Last December I published an article on Oilprice discussing why I thought land drilling contractors would start to rally after the first of the year. It turned out I was a bit early in my thesis and both of the companies I highlighted in the article, Patterson-UTI Energy, (NYSE:PTEN), and Helmerich & Payne, (NYSE:HP) have both fallen about 60% from where I thought they were attractively priced. At this point, I will quote Dr. Niels Bohr who once famously said, “Predicting is very difficult, especially when it is about the future.” What happened? If you were one of the more than eighteen thousand folks who read that article, you deserve more than a juicy quote from a long-dead physicist. The underperformance in the OFS sector was primarily due to well-known external factors  - fears about demand from Fed interest rate induced softening in the U.S. economy, a large inventory build-up from refinery turnarounds, and the interminable questions revolving around the resurgence of Chinese demand. The final straw for the drillers was the crushing decline of natural gas over the period. The market prices things forward generally and the smart money felt OFS companies would fall short of forecasts in Q-1, 2023, and deflated multiples for the entire sector.

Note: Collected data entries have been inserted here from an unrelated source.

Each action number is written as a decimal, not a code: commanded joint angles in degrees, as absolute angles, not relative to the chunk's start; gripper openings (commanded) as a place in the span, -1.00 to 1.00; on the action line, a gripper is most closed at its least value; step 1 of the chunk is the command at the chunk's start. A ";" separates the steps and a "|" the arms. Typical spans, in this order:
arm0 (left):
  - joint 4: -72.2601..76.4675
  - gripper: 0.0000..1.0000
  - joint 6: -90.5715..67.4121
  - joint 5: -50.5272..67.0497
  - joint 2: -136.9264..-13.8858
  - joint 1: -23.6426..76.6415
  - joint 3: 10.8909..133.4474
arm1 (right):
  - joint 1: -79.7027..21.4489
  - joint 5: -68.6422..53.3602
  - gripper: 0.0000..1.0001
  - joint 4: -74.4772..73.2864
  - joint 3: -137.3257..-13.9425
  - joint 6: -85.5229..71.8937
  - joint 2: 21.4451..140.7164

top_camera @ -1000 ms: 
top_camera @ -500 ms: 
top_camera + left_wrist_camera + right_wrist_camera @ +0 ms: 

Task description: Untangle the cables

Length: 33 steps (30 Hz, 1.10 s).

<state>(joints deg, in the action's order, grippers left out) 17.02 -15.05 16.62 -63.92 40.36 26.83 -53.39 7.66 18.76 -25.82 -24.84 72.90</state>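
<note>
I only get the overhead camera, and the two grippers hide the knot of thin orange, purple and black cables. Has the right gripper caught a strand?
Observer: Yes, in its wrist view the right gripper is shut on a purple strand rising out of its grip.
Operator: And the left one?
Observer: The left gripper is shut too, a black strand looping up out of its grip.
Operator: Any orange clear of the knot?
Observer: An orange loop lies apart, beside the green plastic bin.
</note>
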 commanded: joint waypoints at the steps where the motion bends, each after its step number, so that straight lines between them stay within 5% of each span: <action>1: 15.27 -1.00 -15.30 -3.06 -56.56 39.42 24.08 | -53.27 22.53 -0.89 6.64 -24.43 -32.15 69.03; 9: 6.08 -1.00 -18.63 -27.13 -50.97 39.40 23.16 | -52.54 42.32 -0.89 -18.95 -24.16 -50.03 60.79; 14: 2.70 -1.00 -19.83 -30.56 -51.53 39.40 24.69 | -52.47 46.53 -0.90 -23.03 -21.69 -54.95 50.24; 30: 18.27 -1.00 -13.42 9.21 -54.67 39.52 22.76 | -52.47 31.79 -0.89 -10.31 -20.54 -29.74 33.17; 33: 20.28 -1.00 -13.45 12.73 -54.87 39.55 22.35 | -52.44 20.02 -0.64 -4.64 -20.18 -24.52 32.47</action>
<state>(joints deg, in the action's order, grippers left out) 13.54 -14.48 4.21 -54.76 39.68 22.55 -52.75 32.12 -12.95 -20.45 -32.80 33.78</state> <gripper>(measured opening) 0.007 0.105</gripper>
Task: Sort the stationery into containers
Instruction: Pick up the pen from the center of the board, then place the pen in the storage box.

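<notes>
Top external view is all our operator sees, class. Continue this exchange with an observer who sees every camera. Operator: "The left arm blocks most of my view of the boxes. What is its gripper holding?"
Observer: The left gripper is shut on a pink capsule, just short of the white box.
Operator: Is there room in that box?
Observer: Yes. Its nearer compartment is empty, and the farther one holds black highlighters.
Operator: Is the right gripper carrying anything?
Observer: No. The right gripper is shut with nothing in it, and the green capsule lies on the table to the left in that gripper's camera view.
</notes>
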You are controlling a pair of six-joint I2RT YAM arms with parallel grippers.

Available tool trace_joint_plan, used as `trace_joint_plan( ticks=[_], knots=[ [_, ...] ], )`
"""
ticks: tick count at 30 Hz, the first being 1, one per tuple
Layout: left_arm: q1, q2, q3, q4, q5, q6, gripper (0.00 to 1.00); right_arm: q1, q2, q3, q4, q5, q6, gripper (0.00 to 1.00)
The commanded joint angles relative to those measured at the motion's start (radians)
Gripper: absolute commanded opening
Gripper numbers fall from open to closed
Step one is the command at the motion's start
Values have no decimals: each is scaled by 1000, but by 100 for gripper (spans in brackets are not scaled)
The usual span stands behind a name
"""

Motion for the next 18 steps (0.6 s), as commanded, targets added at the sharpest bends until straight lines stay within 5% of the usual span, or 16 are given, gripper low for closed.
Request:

The smart money turned out to be wrong, as reports from bell-weather OFS companies, Schlumberger, (NYSE:SLB), and Halliburton, (NYSE:HAL) turned in stellar quarters for Q-1, as did many 2nd tier OFS companies, and are guiding for a strong year. In this article, we will discuss why we believe the original thesis to still be valid, and why we feel it will begin to play out in 2023. But we do note, there is some bifurcation in the overall sector as we will discuss. While the top frackers may have a clear field to run, there is trouble ahead in the drilling category. At least for the short term, and we will provide commentary in that regard.

Related: WTI Crude Falls 4% As Economic Fears Trigger Selloff

We will start by discussing why if America is to continue relying on oil and gas from shale wells for about half of its daily ~20 mm BOPD needs, the current rate of drilling must be sustained. If we need more, then the rate of drilling must increase. In order to maintain our current output, any pullback in drilling needs to be short-term, and that supports our original thesis that investors should take a hard look in the OFS category for entry points.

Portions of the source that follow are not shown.